* **Dataset excerpt**:
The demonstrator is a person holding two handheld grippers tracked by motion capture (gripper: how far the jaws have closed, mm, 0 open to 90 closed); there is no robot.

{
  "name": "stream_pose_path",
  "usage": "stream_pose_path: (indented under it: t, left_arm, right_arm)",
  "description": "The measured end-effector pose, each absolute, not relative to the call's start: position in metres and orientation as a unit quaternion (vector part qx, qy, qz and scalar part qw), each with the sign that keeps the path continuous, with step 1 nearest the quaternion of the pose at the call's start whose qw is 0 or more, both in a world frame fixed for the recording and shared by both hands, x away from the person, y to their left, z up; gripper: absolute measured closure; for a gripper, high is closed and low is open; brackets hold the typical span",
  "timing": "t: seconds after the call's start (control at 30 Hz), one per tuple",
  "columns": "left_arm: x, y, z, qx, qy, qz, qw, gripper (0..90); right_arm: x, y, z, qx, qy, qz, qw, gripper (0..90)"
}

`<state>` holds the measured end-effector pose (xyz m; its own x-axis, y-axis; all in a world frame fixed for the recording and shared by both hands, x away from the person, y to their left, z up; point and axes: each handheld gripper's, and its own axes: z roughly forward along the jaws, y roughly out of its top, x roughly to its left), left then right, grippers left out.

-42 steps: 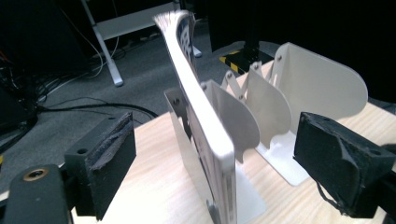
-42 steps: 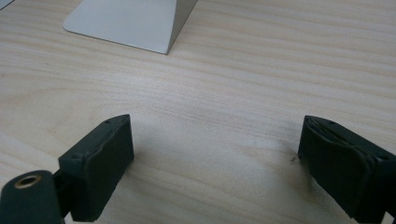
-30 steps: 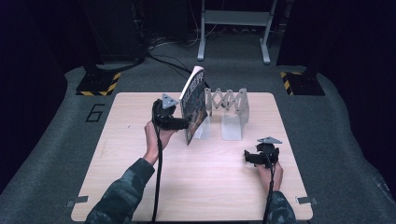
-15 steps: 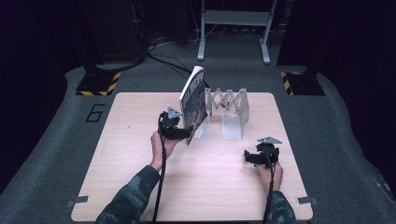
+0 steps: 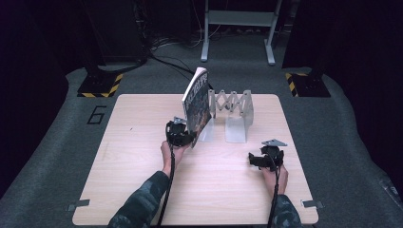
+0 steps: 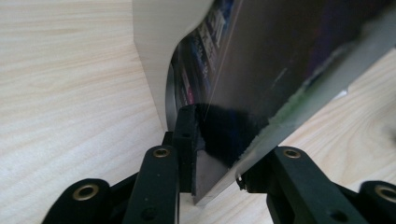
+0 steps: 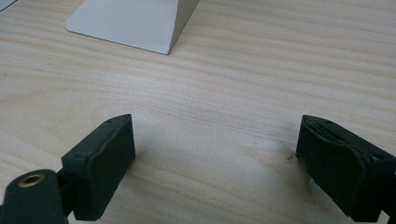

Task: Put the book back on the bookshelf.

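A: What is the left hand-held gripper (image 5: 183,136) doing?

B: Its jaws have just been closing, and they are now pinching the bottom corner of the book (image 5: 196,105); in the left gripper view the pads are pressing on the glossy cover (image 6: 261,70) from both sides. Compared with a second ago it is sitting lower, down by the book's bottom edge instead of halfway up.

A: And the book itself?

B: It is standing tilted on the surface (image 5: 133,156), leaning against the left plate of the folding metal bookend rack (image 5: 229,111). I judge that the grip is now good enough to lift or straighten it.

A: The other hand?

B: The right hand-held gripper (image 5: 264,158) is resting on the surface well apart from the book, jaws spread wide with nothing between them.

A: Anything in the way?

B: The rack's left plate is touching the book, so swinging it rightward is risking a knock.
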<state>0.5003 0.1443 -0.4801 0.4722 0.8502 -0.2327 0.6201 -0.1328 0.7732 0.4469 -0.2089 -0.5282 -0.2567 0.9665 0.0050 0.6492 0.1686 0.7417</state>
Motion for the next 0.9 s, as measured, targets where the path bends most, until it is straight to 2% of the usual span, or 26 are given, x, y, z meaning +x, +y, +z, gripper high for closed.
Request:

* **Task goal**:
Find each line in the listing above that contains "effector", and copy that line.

* **Output for this task**:
  "description": "The measured end-effector pose, each absolute, not relative to the call's start: position in metres and orientation as a unit quaternion (vector part qx, qy, qz and scalar part qw), each with the sign that keeps the path continuous, with step 1 nearest the quaternion of the pose at the call's start whose qw is 0 or more, both in a world frame fixed for the recording and shared by both hands, x away from the person, y to their left, z up; gripper: absolute measured closure; for a gripper, high is closed and low is open; brackets hold the typical span",
`<state>` holds the measured end-effector pose (xyz m; its own x-axis, y-axis; all in a world frame fixed for the recording and shared by both hands, x away from the person, y to their left, z up; point and axes: each handheld gripper's, and its own axes: z roughly forward along the jaws, y roughly out of its top, x roughly to its left), left then right, grippers left out.

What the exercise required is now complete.